Action item
In the listing below, find the line with "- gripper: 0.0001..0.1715", then repeat exactly every line from the top through that one.

Material provided
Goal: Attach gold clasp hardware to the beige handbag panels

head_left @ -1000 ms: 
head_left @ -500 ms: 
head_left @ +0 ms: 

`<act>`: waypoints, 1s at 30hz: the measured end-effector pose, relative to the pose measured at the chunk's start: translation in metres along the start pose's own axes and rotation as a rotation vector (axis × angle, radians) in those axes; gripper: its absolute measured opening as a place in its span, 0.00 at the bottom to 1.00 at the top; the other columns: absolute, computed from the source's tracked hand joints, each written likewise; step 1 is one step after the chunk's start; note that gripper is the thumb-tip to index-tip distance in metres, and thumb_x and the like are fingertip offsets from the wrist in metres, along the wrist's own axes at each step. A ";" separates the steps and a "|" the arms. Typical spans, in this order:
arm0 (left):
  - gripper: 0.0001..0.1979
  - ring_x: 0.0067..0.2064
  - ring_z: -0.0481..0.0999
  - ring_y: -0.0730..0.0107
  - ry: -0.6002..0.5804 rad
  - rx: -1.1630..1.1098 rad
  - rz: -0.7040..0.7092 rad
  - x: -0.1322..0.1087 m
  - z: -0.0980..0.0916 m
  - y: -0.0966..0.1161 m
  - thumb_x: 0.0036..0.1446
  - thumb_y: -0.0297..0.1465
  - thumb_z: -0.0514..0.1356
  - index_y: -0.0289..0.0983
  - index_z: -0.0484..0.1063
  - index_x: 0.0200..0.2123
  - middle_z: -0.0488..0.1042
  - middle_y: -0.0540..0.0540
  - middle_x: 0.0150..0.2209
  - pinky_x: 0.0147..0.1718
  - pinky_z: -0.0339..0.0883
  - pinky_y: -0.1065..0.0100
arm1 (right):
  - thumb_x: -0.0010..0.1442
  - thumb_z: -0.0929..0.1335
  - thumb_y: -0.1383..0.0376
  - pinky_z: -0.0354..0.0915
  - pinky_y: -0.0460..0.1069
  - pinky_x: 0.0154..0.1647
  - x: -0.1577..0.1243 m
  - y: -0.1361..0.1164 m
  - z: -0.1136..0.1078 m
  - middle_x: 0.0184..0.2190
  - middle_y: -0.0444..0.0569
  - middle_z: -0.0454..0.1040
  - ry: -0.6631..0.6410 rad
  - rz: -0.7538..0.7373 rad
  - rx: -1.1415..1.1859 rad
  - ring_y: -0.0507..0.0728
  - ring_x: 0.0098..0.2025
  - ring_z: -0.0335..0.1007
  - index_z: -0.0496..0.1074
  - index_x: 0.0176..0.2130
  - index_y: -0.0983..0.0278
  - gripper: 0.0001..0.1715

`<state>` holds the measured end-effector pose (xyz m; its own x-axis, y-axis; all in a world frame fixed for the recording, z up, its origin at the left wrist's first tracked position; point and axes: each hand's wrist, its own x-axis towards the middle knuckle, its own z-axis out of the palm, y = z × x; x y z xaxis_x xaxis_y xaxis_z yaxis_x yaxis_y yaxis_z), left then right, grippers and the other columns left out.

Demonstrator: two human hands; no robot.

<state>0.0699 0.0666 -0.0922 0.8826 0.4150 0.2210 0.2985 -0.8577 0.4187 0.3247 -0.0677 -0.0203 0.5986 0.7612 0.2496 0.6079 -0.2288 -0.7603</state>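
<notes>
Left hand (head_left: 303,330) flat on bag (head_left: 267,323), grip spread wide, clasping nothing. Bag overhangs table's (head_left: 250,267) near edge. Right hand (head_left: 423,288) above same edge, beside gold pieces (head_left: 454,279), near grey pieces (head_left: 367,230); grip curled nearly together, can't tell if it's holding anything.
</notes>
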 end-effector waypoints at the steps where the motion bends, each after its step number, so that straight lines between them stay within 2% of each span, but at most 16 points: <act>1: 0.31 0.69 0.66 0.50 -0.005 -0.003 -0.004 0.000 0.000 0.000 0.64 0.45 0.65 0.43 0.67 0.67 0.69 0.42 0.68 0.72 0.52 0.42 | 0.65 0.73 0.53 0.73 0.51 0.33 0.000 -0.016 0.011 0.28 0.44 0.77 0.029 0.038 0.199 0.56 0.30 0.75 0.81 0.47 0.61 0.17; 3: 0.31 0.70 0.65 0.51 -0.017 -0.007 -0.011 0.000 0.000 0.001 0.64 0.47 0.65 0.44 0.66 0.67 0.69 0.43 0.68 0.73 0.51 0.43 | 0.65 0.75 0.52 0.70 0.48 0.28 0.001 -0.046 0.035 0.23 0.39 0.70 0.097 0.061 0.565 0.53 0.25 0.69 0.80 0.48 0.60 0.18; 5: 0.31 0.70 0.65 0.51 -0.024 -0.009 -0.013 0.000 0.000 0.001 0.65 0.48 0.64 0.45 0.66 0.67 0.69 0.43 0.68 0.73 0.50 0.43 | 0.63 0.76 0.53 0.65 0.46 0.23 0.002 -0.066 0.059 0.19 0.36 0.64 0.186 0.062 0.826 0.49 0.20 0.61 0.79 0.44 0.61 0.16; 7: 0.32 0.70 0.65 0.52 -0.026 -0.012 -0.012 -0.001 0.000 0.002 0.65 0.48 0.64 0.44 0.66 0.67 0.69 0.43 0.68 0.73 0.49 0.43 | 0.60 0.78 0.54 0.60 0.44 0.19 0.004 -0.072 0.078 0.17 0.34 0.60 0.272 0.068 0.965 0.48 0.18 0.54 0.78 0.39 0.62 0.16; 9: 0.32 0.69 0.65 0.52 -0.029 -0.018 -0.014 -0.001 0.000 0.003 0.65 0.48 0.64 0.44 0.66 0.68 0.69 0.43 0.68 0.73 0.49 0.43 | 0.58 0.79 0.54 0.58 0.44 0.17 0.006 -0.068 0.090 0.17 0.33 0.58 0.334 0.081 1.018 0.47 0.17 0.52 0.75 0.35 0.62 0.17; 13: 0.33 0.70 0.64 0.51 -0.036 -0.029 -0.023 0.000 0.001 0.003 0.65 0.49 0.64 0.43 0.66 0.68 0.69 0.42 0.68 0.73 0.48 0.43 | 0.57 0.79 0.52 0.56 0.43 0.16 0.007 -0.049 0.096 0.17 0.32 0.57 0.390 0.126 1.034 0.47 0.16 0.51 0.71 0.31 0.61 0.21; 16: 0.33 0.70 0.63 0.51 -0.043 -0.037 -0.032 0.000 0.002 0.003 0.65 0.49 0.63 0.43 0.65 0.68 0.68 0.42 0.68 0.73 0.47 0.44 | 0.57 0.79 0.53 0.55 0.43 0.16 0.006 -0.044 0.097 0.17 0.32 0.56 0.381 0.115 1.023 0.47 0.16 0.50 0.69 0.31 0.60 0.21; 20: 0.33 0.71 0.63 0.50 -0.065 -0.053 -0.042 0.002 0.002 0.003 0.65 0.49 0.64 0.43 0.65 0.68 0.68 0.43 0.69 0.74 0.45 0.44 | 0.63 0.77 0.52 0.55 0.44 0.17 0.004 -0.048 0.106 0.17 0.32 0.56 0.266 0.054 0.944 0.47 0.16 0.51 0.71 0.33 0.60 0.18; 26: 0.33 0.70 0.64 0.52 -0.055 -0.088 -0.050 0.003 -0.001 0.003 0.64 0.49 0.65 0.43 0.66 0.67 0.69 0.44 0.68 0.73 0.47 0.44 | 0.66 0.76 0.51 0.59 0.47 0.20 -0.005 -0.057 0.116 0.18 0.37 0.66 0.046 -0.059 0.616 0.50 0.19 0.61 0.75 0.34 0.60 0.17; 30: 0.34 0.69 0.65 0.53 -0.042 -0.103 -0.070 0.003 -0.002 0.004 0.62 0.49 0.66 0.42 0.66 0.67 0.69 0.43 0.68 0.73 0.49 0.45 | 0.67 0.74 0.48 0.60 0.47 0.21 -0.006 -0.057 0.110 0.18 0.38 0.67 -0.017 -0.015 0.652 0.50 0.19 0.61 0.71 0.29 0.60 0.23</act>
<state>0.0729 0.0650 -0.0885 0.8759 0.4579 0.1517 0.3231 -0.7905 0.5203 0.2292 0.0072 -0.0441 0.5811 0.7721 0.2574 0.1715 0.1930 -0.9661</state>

Solution to the exercise
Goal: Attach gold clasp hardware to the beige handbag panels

head_left @ -1000 ms: 
head_left @ -500 ms: 
head_left @ +0 ms: 

`<act>`: waypoints, 1s at 30hz: the measured end-effector pose, relative to the pose measured at the chunk's start: translation in metres along the start pose's own axes and rotation as a rotation vector (axis × angle, radians) in those axes; gripper: its absolute measured opening as a place in its span, 0.00 at the bottom to 1.00 at the top; the other columns: absolute, computed from the source's tracked hand joints, each written likewise; step 1 is one step after the chunk's start; note that gripper is the thumb-tip to index-tip distance in metres, and thumb_x and the like are fingertip offsets from the wrist in metres, along the wrist's own axes at each step. A ";" separates the steps and a "|" the arms. Typical spans, in this order:
arm0 (left):
  - gripper: 0.0001..0.1979
  - ring_x: 0.0067..0.2064
  - ring_z: -0.0481..0.0999
  - ring_y: -0.0730..0.0107
  - ry: -0.6002..0.5804 rad
  - rx: -1.1630..1.1098 rad
  - rz: -0.7040..0.7092 rad
  - x: -0.1322..0.1087 m
  - z: -0.0980..0.0916 m
  - y: -0.0966..0.1161 m
  - thumb_x: 0.0036..0.1446
  - thumb_y: -0.0297..0.1465
  - thumb_z: -0.0514..0.1356
  - index_y: -0.0289..0.0983
  - index_z: -0.0484..0.1063
  - index_x: 0.0200..0.2123
  - middle_z: -0.0488..0.1042
  - middle_y: -0.0540..0.0540
  - middle_x: 0.0150..0.2209
  - pinky_x: 0.0147..0.1718
  - pinky_z: -0.0339..0.0883
  - pinky_y: -0.1065..0.0100
arm1 (right):
  - thumb_x: -0.0010..0.1442
  - thumb_z: -0.0929..0.1335
  - thumb_y: -0.1383..0.0376
  - pinky_z: -0.0354..0.0915
  - pinky_y: -0.0460..0.1069
  - pinky_x: 0.0154..0.1647
  - x: -0.1577..0.1243 m
  - y: -0.1361..0.1164 m
  - z: -0.1136..0.1078 m
  - middle_x: 0.0184..0.2190
  - middle_y: -0.0444..0.0569
  - middle_z: -0.0454..0.1040
  - ry: -0.6631..0.6410 rad
  - rz: -0.7538..0.7373 rad
  - rx: -1.1415..1.1859 rad
  - ring_y: -0.0507..0.0728
  - ring_x: 0.0098..0.2025
  - ring_z: -0.0335..0.1007
  - index_z: -0.0496..0.1074
  - index_x: 0.0176..0.2130
  - index_y: -0.0983..0.0278
  - gripper: 0.0001..0.1715

There is no more output for this exercise.